ACTION ITEM>
Using the records below, write out again exactly the lines that begin at the line containing "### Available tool" and end at the line containing "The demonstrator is", and no other lines.

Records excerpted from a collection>
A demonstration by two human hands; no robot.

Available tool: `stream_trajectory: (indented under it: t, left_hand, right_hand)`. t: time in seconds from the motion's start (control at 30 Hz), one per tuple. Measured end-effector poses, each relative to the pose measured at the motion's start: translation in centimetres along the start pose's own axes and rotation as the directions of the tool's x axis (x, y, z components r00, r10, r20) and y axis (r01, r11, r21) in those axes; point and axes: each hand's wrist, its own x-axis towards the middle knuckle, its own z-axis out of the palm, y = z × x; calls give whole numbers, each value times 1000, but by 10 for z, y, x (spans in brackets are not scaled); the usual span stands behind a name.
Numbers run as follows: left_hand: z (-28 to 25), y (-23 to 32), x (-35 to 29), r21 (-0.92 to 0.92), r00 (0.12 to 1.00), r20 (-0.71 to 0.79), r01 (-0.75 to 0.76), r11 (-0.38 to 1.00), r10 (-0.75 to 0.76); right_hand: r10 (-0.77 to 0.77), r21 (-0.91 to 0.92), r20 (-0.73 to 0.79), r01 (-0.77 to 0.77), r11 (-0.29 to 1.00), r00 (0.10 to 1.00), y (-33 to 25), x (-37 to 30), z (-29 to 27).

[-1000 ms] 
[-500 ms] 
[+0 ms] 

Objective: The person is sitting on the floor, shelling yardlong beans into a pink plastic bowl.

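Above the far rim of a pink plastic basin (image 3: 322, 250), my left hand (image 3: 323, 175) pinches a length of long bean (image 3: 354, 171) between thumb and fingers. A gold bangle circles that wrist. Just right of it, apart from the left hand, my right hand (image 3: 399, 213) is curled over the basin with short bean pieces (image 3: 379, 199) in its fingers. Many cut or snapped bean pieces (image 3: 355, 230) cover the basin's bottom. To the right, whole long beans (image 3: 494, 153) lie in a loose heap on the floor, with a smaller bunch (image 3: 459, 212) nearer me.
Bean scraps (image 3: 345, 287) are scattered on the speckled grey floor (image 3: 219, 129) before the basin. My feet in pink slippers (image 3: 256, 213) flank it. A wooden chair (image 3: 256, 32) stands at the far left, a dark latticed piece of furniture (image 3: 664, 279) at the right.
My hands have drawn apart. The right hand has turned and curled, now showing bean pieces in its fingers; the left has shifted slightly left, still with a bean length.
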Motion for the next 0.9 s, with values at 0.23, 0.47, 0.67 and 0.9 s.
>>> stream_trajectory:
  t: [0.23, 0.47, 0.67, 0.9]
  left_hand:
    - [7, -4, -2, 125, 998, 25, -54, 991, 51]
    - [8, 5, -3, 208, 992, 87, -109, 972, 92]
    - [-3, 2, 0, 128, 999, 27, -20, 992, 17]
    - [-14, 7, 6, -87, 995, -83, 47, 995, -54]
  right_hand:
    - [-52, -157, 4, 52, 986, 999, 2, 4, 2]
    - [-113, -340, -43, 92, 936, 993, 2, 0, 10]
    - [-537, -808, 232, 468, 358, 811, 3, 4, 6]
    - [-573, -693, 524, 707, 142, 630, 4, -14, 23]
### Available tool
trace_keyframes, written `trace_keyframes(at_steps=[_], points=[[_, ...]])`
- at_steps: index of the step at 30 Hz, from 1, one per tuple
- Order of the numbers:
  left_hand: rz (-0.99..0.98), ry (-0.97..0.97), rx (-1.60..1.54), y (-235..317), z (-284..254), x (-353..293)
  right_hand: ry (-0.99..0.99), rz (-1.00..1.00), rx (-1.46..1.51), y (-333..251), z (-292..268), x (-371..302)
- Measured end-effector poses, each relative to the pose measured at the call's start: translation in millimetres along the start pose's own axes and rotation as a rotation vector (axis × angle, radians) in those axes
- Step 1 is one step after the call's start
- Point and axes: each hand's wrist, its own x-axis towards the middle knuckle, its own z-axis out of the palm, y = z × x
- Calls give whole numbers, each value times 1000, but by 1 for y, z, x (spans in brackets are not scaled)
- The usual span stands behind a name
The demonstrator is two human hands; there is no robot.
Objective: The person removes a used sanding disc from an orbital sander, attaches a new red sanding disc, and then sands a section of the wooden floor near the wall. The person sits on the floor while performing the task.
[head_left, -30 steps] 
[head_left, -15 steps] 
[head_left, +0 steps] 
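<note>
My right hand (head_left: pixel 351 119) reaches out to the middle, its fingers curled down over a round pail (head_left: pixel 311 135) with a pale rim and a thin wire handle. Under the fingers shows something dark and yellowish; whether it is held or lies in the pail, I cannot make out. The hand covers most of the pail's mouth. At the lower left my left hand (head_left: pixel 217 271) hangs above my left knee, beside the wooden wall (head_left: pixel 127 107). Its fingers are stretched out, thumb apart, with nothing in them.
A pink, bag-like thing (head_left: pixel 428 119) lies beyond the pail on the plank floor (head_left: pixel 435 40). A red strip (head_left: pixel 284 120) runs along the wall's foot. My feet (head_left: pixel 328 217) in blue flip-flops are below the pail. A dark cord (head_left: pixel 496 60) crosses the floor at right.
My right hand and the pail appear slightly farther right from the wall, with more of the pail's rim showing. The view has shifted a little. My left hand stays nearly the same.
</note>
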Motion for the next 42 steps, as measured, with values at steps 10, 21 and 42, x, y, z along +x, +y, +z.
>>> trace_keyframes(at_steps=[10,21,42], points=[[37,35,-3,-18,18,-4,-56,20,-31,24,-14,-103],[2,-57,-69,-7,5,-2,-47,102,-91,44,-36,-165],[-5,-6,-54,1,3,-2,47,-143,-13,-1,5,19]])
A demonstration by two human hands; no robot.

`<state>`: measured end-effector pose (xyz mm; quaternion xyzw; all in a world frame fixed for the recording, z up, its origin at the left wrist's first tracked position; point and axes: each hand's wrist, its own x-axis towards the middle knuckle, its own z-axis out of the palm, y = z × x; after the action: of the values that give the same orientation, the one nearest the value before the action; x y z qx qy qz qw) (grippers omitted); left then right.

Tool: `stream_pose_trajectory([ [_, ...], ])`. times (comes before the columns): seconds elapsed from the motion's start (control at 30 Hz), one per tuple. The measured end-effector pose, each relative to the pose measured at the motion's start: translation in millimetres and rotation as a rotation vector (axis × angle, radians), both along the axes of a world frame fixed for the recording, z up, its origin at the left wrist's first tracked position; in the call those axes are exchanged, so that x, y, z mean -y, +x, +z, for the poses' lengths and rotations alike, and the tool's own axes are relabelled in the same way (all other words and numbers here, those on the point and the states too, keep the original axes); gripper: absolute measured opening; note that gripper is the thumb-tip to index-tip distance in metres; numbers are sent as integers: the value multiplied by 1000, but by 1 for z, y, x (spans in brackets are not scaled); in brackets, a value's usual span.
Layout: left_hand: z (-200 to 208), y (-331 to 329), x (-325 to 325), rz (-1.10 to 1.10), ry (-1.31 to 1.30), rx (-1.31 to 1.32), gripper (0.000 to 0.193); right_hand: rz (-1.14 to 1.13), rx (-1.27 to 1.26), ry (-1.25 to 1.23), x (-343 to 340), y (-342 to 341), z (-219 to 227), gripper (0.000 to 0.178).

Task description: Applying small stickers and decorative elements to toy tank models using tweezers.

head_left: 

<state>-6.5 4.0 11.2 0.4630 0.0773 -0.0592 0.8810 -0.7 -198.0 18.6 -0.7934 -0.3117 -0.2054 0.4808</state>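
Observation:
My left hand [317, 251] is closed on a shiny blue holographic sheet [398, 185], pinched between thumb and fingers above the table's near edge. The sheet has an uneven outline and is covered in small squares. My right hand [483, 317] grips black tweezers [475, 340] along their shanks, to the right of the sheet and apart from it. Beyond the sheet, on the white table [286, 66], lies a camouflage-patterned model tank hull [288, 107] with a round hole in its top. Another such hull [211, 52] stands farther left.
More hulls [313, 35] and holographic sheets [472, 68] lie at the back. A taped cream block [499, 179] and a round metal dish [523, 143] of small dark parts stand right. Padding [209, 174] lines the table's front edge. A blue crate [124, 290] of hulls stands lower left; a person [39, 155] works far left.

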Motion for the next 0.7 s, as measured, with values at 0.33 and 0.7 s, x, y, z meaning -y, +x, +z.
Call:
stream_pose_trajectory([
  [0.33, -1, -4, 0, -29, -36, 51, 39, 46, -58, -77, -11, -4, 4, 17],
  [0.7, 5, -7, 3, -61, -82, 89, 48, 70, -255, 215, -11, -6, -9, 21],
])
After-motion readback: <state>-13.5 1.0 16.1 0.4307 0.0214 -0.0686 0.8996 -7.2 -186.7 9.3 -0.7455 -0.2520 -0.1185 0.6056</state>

RESPONSE BOX>
### Available tool
trace_keyframes, written `trace_keyframes(at_steps=[_], points=[[_, ...]])`
- at_steps: index of the step at 30 Hz, from 1, one per tuple
- Order of the numbers:
  left_hand: rz (-0.99..0.98), ry (-0.97..0.97), rx (-1.60..1.54), y (-235..317), z (-284..254), x (-353..293)
  right_hand: ry (-0.99..0.99), rz (-1.00..1.00), rx (-1.46..1.51), y (-333..251), z (-292..268), x (-371..302)
- Measured end-effector poses, each relative to the pose measured at the call's start: translation in millimetres along the start pose's own axes and rotation as a rotation vector (axis × angle, radians) in those axes
- Step 1 is one step after the call's start
- Point and axes: each hand's wrist, its own x-axis towards the middle knuckle, its own z-axis out of the palm, y = z × x
- Calls give whole numbers, each value times 1000, but by 1 for y, z, x (spans in brackets are not scaled)
- The usual span stands behind a name
The demonstrator is two human hands; there is no robot.

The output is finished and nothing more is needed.